▶ ABOUT THIS TASK
The entries are to be given again in full. Every word must match.

Dataset items
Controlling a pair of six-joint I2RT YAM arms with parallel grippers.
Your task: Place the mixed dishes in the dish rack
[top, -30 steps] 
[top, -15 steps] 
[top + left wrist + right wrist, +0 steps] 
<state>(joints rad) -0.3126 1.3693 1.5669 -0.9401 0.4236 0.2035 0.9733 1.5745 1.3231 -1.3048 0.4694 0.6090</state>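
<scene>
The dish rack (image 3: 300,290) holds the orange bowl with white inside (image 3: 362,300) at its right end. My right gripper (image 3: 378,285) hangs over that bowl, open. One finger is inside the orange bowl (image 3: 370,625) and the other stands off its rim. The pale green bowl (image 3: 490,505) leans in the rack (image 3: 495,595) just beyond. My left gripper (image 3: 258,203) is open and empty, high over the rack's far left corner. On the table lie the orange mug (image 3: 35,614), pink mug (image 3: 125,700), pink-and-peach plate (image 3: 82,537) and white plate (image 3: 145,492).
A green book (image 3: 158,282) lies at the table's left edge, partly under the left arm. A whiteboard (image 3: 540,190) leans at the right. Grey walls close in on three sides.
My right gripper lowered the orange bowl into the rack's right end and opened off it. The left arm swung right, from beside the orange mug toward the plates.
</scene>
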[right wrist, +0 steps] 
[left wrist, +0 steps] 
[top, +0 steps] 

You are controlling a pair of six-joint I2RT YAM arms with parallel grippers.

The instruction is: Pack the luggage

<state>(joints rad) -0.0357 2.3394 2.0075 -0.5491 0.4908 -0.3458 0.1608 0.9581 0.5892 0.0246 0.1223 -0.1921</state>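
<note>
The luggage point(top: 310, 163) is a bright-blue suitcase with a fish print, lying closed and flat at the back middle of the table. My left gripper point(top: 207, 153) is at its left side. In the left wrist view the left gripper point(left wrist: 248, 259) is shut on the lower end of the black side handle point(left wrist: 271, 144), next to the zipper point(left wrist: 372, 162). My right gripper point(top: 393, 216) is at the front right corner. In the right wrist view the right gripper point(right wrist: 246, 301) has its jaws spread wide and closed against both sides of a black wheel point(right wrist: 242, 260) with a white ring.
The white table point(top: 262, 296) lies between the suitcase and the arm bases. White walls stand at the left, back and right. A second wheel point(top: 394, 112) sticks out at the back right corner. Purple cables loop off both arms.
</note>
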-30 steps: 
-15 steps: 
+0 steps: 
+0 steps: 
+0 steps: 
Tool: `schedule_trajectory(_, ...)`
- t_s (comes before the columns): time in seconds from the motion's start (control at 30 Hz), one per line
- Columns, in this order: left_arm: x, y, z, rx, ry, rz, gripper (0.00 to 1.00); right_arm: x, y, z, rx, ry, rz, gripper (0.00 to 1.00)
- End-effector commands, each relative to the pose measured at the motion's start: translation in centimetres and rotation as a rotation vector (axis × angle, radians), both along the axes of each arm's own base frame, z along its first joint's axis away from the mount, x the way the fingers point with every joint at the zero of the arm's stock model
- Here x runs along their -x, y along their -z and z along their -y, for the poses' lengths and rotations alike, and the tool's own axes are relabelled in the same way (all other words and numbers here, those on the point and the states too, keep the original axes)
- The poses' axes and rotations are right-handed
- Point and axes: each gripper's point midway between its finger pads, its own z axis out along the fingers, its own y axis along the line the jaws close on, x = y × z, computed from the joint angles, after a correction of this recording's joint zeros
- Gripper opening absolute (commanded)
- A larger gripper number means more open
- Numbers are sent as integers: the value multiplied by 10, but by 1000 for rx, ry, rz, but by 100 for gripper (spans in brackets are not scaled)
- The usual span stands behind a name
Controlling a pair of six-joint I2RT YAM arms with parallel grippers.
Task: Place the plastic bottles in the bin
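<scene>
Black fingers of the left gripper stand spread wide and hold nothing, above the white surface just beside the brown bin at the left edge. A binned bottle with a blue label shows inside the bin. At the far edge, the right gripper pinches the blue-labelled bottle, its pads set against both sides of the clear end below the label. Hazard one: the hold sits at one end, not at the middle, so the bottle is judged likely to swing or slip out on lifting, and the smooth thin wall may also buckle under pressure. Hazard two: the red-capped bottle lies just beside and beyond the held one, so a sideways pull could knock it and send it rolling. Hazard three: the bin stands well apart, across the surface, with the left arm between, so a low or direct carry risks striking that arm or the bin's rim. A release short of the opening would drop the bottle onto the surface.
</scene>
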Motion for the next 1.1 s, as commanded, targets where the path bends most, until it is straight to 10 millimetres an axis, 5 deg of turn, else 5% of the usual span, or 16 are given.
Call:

▶ REPLY
Controlling a pair of six-joint I2RT YAM arms with parallel grippers.
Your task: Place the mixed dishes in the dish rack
[top, -30 steps] 
[top, -15 steps] 
[top + left wrist + right wrist, +0 steps] 
<state>(joints rad) -0.3126 1.3693 1.5669 -0.9401 0.4236 0.2035 0.9733 1.5745 1.3231 -1.3048 0.4694 0.6090</state>
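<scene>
The dish rack (image 3: 300,290) holds the orange bowl with white inside (image 3: 362,300) at its right end. My right gripper (image 3: 378,285) hangs over that bowl, open. One finger is inside the orange bowl (image 3: 370,625) and the other stands off its rim. The pale green bowl (image 3: 490,505) leans in the rack (image 3: 495,595) just beyond. My left gripper (image 3: 258,203) is open and empty, high over the rack's far left corner. On the table lie the orange mug (image 3: 35,614), pink mug (image 3: 125,700), pink-and-peach plate (image 3: 82,537) and white plate (image 3: 145,492).
A green book (image 3: 158,282) lies at the table's left edge, partly under the left arm. A whiteboard (image 3: 540,190) leans at the right. Grey walls close in on three sides.
My right gripper lowered the orange bowl into the rack's right end and opened off it. The left arm swung right, from beside the orange mug toward the plates.
</scene>
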[right wrist, +0 steps] 
[left wrist, +0 steps] 
[top, +0 steps] 

You are controlling a pair of six-joint I2RT YAM arms with parallel grippers.

The instruction is: Pack the luggage

<state>(joints rad) -0.0357 2.3394 2.0075 -0.5491 0.4908 -0.3458 0.1608 0.9581 0.5892 0.0246 0.1223 -0.1921</state>
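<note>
The luggage point(top: 310, 163) is a bright-blue suitcase with a fish print, lying closed and flat at the back middle of the table. My left gripper point(top: 207, 153) is at its left side. In the left wrist view the left gripper point(left wrist: 248, 259) is shut on the lower end of the black side handle point(left wrist: 271, 144), next to the zipper point(left wrist: 372, 162). My right gripper point(top: 393, 216) is at the front right corner. In the right wrist view the right gripper point(right wrist: 246, 301) has its jaws spread wide and closed against both sides of a black wheel point(right wrist: 242, 260) with a white ring.
The white table point(top: 262, 296) lies between the suitcase and the arm bases. White walls stand at the left, back and right. A second wheel point(top: 394, 112) sticks out at the back right corner. Purple cables loop off both arms.
</note>
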-30 steps: 
-15 steps: 
+0 steps: 
+0 steps: 
+0 steps: 
Tool: `schedule_trajectory(_, ...)`
- t_s (comes before the columns): time in seconds from the motion's start (control at 30 Hz), one per line
- Columns, in this order: left_arm: x, y, z, rx, ry, rz, gripper (0.00 to 1.00); right_arm: x, y, z, rx, ry, rz, gripper (0.00 to 1.00)
- End-effector commands, each relative to the pose measured at the motion's start: translation in centimetres and rotation as a rotation vector (axis × angle, radians), both along the axes of each arm's own base frame, z along its first joint's axis away from the mount, x the way the fingers point with every joint at the zero of the arm's stock model
- Here x runs along their -x, y along their -z and z along their -y, for the poses' lengths and rotations alike, and the tool's own axes are relabelled in the same way (all other words and numbers here, those on the point and the states too, keep the original axes)
- The poses' axes and rotations are right-handed
- Point and axes: each gripper's point midway between its finger pads, its own z axis out along the fingers, its own y axis along the line the jaws close on, x = y × z, computed from the joint angles, after a correction of this recording's joint zeros
- Gripper opening absolute (commanded)
- A larger gripper number means more open
- Numbers are sent as integers: the value multiplied by 10, but by 1000 for rx, ry, rz, but by 100 for gripper (spans in brackets are not scaled)
- The usual span stands behind a name
Controlling a pair of six-joint I2RT YAM arms with parallel grippers.
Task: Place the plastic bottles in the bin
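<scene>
Black fingers of the left gripper stand spread wide and hold nothing, above the white surface just beside the brown bin at the left edge. A binned bottle with a blue label shows inside the bin. At the far edge, the right gripper pinches the blue-labelled bottle, its pads set against both sides of the clear end below the label. Hazard one: the hold sits at one end, not at the middle, so the bottle is judged likely to swing or slip out on lifting, and the smooth thin wall may also buckle under pressure. Hazard two: the red-capped bottle lies just beside and beyond the held one, so a sideways pull could knock it and send it rolling. Hazard three: the bin stands well apart, across the surface, with the left arm between, so a low or direct carry risks striking that arm or the bin's rim. A release short of the opening would drop the bottle onto the surface.
</scene>
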Motion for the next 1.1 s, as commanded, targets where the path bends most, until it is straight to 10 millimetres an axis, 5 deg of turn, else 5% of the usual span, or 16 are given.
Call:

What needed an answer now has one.